BEGIN
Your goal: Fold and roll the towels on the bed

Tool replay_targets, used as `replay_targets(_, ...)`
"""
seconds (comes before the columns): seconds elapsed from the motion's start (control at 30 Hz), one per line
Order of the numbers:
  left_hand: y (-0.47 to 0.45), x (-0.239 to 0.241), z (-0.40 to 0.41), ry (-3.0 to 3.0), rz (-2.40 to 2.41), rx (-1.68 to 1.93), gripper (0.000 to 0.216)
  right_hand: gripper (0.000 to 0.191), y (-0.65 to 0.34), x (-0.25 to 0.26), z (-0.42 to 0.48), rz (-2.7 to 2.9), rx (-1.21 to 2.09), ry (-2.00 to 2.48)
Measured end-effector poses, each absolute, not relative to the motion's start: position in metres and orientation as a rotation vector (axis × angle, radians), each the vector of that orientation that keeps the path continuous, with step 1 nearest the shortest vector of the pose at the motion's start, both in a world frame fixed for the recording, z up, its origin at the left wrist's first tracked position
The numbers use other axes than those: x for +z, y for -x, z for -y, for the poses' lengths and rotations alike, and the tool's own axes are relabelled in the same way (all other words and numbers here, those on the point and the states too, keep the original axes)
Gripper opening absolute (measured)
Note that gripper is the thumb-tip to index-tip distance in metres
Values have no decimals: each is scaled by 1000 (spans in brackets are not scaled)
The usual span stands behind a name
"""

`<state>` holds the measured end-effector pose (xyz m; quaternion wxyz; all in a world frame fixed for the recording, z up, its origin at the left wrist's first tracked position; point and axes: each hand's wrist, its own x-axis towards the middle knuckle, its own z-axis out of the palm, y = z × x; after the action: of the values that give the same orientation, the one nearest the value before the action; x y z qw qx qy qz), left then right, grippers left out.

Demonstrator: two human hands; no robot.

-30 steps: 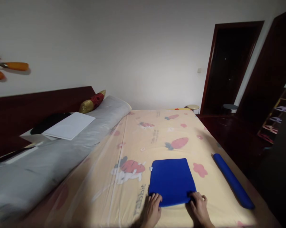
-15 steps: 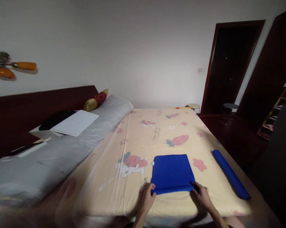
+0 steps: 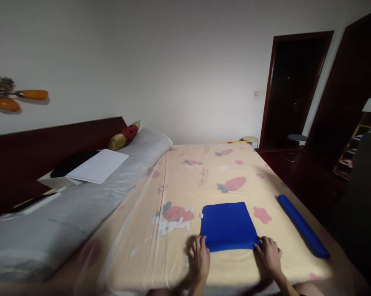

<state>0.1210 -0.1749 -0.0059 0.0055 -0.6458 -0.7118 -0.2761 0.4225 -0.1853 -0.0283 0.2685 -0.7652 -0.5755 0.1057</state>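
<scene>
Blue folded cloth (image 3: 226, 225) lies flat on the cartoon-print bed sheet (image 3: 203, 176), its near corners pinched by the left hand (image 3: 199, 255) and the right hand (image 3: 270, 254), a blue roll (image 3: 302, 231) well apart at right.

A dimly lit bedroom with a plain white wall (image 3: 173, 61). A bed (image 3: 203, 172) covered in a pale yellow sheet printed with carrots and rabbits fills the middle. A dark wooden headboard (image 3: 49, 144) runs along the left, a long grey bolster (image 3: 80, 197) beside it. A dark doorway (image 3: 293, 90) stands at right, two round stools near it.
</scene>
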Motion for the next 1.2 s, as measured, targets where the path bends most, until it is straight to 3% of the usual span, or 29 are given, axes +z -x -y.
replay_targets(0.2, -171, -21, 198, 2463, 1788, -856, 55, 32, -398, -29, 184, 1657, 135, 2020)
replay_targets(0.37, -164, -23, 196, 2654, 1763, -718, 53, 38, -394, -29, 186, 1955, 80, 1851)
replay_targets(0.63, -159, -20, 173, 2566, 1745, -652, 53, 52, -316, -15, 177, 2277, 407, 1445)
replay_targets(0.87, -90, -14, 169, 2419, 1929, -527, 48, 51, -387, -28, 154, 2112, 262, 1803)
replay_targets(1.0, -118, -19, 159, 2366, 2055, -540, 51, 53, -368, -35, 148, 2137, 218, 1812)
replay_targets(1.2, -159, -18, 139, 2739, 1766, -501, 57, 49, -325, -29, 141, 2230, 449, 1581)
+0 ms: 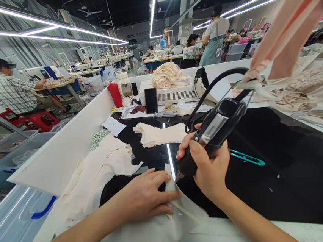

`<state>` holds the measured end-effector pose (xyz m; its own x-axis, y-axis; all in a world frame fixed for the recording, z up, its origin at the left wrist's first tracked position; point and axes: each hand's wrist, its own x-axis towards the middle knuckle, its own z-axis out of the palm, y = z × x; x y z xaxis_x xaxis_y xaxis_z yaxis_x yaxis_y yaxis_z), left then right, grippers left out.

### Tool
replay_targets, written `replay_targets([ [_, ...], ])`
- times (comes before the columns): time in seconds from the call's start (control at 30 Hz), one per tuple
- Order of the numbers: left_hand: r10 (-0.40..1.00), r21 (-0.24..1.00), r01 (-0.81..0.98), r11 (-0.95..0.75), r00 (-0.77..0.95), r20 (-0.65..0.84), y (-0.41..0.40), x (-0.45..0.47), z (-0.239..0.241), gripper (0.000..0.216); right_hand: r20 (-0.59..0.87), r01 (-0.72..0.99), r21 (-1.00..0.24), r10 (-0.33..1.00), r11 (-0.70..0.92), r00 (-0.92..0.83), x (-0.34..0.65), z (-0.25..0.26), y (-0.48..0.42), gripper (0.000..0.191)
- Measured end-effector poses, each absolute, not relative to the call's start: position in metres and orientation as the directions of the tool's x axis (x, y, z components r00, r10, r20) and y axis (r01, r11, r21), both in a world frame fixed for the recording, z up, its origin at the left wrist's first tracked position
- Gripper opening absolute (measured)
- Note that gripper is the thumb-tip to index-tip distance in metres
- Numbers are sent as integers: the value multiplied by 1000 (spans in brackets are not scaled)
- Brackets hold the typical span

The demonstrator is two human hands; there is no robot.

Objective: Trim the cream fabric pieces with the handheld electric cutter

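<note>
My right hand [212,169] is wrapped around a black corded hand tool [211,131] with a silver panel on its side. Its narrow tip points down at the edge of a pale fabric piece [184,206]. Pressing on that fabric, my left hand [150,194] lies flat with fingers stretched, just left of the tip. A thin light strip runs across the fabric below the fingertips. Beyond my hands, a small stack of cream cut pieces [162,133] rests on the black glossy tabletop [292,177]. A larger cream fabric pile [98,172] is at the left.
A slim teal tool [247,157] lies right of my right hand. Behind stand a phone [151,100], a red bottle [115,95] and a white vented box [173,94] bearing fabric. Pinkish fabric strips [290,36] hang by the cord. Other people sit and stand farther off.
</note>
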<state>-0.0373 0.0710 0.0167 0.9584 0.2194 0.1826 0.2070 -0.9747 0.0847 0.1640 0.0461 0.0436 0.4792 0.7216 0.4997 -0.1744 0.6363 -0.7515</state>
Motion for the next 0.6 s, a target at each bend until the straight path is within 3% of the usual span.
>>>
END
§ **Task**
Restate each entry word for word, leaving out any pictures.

§ **Answer for the task**
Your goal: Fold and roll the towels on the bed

Tool replay_targets, used as `replay_targets(_, ...)`
"""
seconds (comes before the columns): seconds elapsed from the motion's start (control at 30 Hz), one per line
Order of the numbers:
  left_hand: y (-0.47 to 0.45), x (-0.239 to 0.241), z (-0.40 to 0.41), ry (-3.0 to 3.0), rz (-2.40 to 2.41), rx (-1.68 to 1.93), gripper (0.000 to 0.216)
  right_hand: gripper (0.000 to 0.191), y (-0.65 to 0.34), x (-0.25 to 0.26), z (-0.42 to 0.48), rz (-2.7 to 2.9), rx (-1.21 to 2.09), ry (-2.00 to 2.48)
Measured end-effector poses, each absolute, not relative to the motion's start: position in metres and orientation as a rotation vector (axis × angle, radians), each the vector of that orientation that keeps the path continuous, with step 1 nearest the shortest vector of the pose at the motion's start, both in a world frame fixed for the recording, z up, its origin at the left wrist's first tracked position
The numbers use other axes than those: x for +z, y for -x, z for -y, for the poses' lengths and rotations alike, and the tool's own axes are relabelled in the same way (all other words and numbers here, those on the point and the states too, keep the original axes)
Gripper opening absolute (measured)
Note that gripper is the thumb-tip to index-tip distance in metres
Values have no decimals: each is scaled by 1000 (spans in brackets are not scaled)
The usual span stands behind a name
"""

`<state>` holds the measured end-effector pose (xyz m; quaternion wxyz; all in a world frame fixed for the recording, z up, its origin at the left wrist's first tracked position; point and axes: each hand's wrist, its own x-axis towards the middle knuckle, its own z-axis out of the palm, y = z × x; after the action: of the values that give the same orientation, the one nearest the value before the action; x y z qw qx qy qz), left then right, grippers left out.

Demonstrator: two human hands; no robot.

-30 steps: 
-15 steps: 
+0 steps: 

<state>0.1210 -0.1749 -0.0059 0.0055 -0.6458 -0.7118 -0.2761 0.4225 -0.1853 -0.0283 0.2685 -0.7652 -0.5755 0.1057</state>
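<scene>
Blue folded cloth (image 3: 226, 225) lies flat on the cartoon-print bed sheet (image 3: 203, 176), its near corners pinched by the left hand (image 3: 199, 255) and the right hand (image 3: 270, 254), a blue roll (image 3: 302, 231) well apart at right.

A dimly lit bedroom with a plain white wall (image 3: 173, 61). A bed (image 3: 203, 172) covered in a pale yellow sheet printed with carrots and rabbits fills the middle. A dark wooden headboard (image 3: 49, 144) runs along the left, a long grey bolster (image 3: 80, 197) beside it. A dark doorway (image 3: 293, 90) stands at right, two round stools near it.
</scene>
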Motion for the next 1.2 s, as measured, targets where the path bends most, until it is straight to 3% of the usual span, or 29 are given, axes +z -x -y.
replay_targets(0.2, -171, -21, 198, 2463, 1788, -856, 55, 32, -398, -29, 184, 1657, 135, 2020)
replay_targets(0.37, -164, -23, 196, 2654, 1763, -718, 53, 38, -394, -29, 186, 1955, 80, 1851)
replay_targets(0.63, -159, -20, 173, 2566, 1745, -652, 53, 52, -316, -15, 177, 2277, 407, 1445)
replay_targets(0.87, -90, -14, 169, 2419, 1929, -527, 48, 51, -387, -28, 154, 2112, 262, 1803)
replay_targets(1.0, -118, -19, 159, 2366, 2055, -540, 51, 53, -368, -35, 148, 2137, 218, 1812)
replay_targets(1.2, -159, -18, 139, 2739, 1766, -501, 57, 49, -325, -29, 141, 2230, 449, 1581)
+0 ms: 

`<state>` holds the measured end-effector pose (xyz m; its own x-axis, y-axis; all in a world frame fixed for the recording, z up, its origin at the left wrist's first tracked position; point and axes: each hand's wrist, its own x-axis towards the middle knuckle, its own z-axis out of the palm, y = z × x; x y z xaxis_x xaxis_y xaxis_z yaxis_x yaxis_y yaxis_z), left then right, grippers left out.

### Tool
replay_targets, written `replay_targets([ [_, ...], ])`
- times (comes before the columns): time in seconds from the call's start (control at 30 Hz), one per tuple
- Order of the numbers: left_hand: r10 (-0.40..1.00), r21 (-0.24..1.00), r01 (-0.81..0.98), r11 (-0.95..0.75), r00 (-0.77..0.95), r20 (-0.65..0.84), y (-0.41..0.40), x (-0.45..0.47), z (-0.239..0.241), gripper (0.000..0.216); right_hand: r20 (-0.59..0.87), r01 (-0.72..0.99), r21 (-1.00..0.24), r10 (-0.33..1.00), r11 (-0.70..0.92), r00 (-0.92..0.83), x (-0.34..0.65), z (-0.25..0.26), y (-0.48..0.42), gripper (0.000..0.191)
- Measured end-effector poses, each absolute, not relative to the call's start: position in metres and orientation as the directions of the tool's x axis (x, y, z components r00, r10, r20) and y axis (r01, r11, r21), both in a world frame fixed for the recording, z up, its origin at the left wrist's first tracked position
- Gripper opening absolute (measured)
- Note that gripper is the thumb-tip to index-tip distance in metres
- Numbers are sent as integers: the value multiplied by 1000 (spans in brackets are not scaled)
- Brackets hold the typical span

The demonstrator is two human hands; there is no robot.

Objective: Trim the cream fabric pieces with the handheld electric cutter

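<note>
My right hand [212,169] is wrapped around a black corded hand tool [211,131] with a silver panel on its side. Its narrow tip points down at the edge of a pale fabric piece [184,206]. Pressing on that fabric, my left hand [150,194] lies flat with fingers stretched, just left of the tip. A thin light strip runs across the fabric below the fingertips. Beyond my hands, a small stack of cream cut pieces [162,133] rests on the black glossy tabletop [292,177]. A larger cream fabric pile [98,172] is at the left.
A slim teal tool [247,157] lies right of my right hand. Behind stand a phone [151,100], a red bottle [115,95] and a white vented box [173,94] bearing fabric. Pinkish fabric strips [290,36] hang by the cord. Other people sit and stand farther off.
</note>
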<state>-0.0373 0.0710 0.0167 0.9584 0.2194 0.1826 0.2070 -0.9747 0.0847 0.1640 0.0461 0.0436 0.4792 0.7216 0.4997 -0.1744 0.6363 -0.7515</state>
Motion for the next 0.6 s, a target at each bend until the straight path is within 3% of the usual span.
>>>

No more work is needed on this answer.